- THE TASK
Give again, word for word, the lines below that run from the line with "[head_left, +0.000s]" through the line with "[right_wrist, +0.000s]". Drop the pictures.

Items from a data source:
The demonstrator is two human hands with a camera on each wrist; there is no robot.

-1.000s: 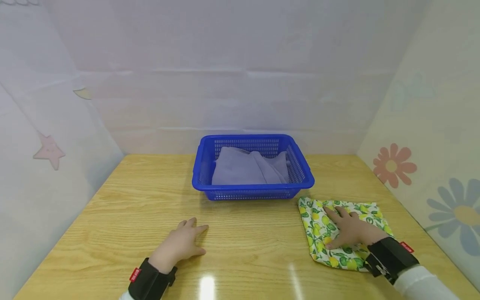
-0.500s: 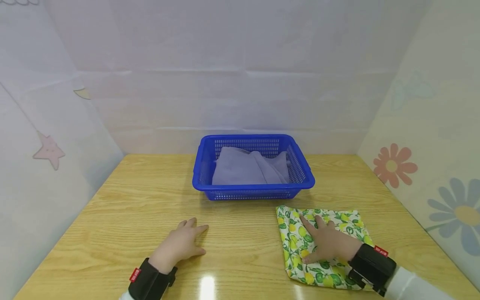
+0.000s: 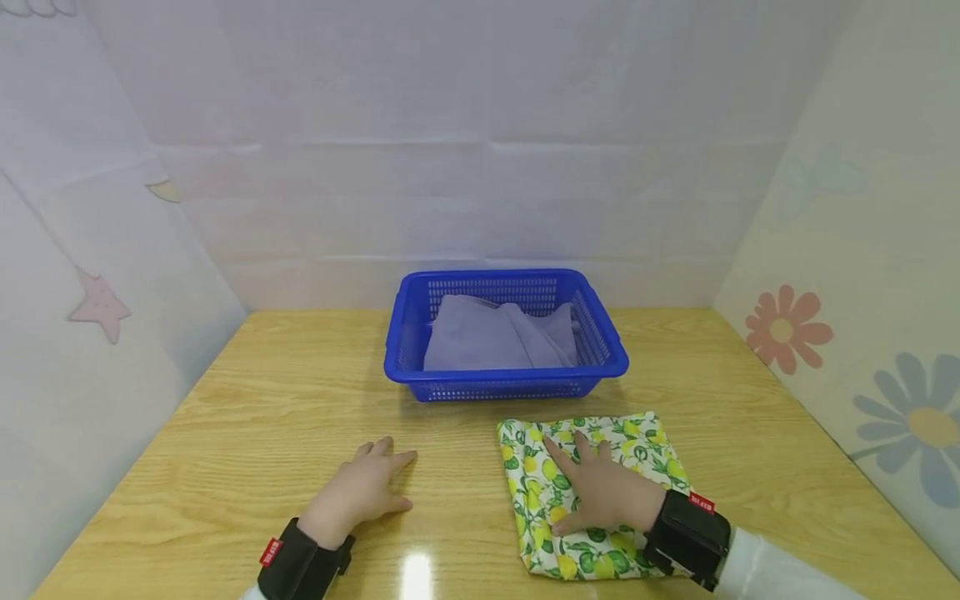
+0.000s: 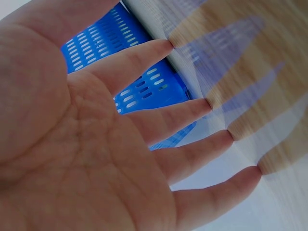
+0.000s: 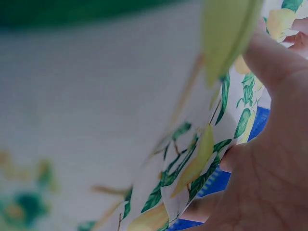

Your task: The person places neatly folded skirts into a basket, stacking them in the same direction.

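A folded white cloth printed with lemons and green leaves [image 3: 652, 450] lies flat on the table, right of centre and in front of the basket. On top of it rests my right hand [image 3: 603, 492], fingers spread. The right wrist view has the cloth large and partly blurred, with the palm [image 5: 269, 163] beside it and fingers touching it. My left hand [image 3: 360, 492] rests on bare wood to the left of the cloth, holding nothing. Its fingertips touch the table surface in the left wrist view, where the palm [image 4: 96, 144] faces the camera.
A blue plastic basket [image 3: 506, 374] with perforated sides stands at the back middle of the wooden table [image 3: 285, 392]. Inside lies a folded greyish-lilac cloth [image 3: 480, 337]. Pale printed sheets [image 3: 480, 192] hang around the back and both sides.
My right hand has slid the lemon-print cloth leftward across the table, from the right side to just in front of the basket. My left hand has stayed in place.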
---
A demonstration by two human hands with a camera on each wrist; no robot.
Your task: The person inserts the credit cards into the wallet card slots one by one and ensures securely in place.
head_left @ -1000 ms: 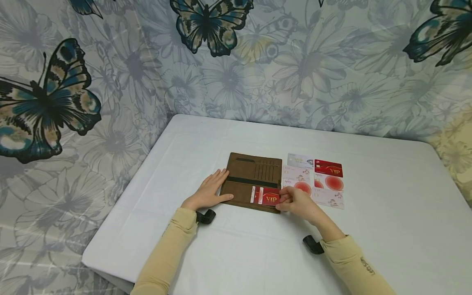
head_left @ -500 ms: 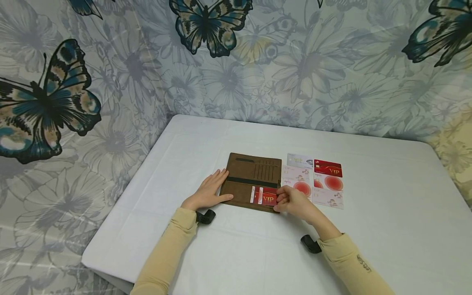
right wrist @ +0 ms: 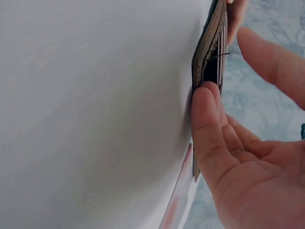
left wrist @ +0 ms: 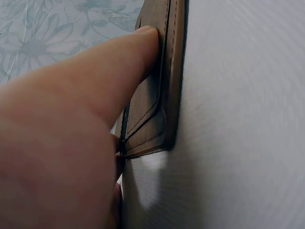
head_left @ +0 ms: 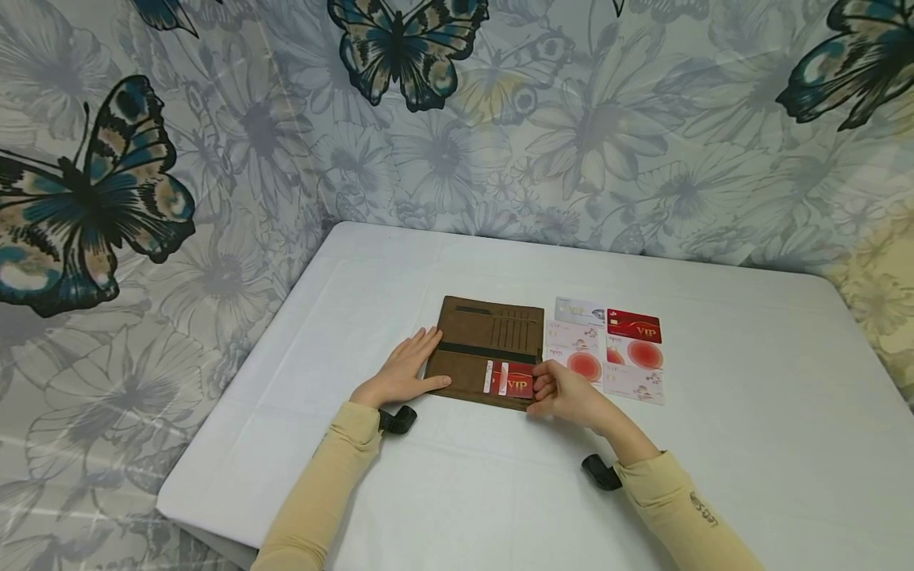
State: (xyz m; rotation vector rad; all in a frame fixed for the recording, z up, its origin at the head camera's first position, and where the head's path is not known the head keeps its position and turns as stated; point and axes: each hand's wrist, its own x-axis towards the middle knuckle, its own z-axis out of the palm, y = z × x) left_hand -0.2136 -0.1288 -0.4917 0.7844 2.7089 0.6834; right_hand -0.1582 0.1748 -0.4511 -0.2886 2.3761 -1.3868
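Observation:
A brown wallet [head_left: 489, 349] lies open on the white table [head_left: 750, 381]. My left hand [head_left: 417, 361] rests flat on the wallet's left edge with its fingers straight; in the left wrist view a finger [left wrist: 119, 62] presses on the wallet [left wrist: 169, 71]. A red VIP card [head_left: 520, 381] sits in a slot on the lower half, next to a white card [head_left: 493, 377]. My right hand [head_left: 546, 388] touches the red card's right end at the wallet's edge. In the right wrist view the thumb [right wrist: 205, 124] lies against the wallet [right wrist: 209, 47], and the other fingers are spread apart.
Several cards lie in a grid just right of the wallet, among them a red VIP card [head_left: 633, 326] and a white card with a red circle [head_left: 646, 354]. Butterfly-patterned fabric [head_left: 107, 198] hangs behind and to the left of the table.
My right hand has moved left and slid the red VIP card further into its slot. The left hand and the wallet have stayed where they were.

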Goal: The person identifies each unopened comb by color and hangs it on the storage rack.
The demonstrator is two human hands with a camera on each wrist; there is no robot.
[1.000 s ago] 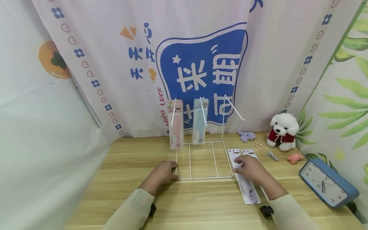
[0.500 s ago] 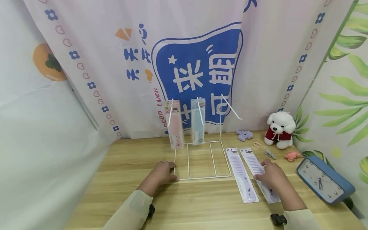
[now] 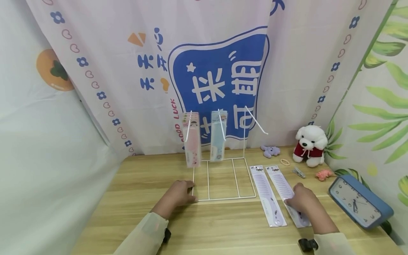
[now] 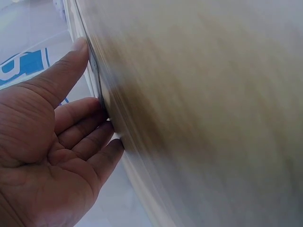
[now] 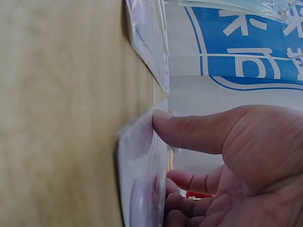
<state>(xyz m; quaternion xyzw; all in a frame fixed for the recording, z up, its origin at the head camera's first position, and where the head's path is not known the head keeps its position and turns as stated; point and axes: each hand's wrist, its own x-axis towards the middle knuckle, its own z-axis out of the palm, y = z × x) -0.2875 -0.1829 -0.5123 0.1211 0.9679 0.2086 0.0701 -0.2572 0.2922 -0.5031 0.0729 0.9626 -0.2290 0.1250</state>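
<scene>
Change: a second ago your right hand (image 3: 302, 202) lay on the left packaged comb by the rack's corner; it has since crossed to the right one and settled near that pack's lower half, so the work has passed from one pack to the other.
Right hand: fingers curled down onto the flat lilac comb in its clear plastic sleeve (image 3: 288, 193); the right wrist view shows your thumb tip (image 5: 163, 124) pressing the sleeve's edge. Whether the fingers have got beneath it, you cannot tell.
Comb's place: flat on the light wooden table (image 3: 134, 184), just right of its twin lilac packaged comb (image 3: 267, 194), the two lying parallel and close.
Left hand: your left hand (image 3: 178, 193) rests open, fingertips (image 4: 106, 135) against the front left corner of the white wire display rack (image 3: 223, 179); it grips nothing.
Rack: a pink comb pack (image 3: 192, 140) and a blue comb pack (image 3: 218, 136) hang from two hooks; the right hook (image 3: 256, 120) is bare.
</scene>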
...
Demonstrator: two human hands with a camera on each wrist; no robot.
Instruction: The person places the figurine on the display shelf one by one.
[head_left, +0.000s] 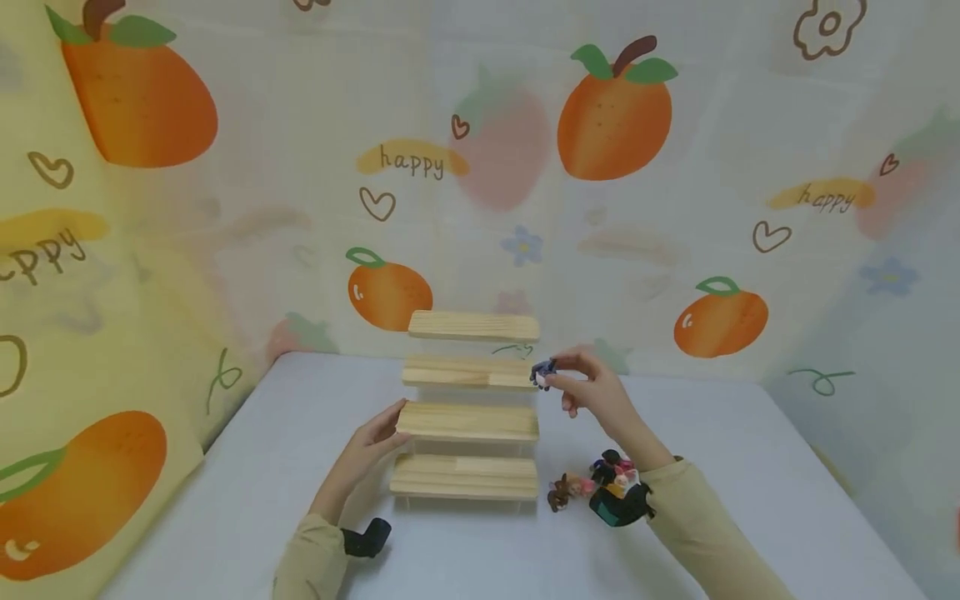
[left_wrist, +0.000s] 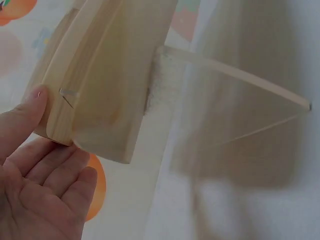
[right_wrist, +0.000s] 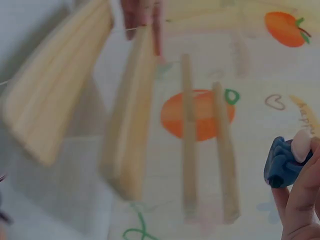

- WRITTEN RESPONSE
[head_left, +0.000s] 
[left_wrist, +0.000s] 
[right_wrist, +0.000s] 

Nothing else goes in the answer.